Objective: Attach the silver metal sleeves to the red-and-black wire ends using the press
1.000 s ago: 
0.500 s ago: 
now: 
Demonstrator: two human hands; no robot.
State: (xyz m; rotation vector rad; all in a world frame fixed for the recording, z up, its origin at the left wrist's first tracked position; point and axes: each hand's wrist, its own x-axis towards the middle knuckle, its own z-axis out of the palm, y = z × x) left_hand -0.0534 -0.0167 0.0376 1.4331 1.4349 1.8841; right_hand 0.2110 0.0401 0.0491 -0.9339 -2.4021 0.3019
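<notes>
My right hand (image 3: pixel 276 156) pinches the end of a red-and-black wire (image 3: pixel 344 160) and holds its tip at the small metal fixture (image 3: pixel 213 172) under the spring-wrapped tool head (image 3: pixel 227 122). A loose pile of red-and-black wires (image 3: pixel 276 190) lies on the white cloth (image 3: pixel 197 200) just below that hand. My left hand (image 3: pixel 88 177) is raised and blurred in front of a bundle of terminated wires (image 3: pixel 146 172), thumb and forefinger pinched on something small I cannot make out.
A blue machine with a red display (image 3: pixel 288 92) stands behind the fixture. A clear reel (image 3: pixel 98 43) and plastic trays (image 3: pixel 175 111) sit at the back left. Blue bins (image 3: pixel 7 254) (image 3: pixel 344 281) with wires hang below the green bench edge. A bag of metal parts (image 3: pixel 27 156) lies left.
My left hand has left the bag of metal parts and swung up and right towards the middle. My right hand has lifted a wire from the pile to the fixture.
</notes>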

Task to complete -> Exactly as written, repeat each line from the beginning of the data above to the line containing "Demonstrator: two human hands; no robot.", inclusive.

Response to this task ->
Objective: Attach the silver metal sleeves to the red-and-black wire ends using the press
1.000 s ago: 
0.500 s ago: 
now: 
Demonstrator: two human hands; no robot.

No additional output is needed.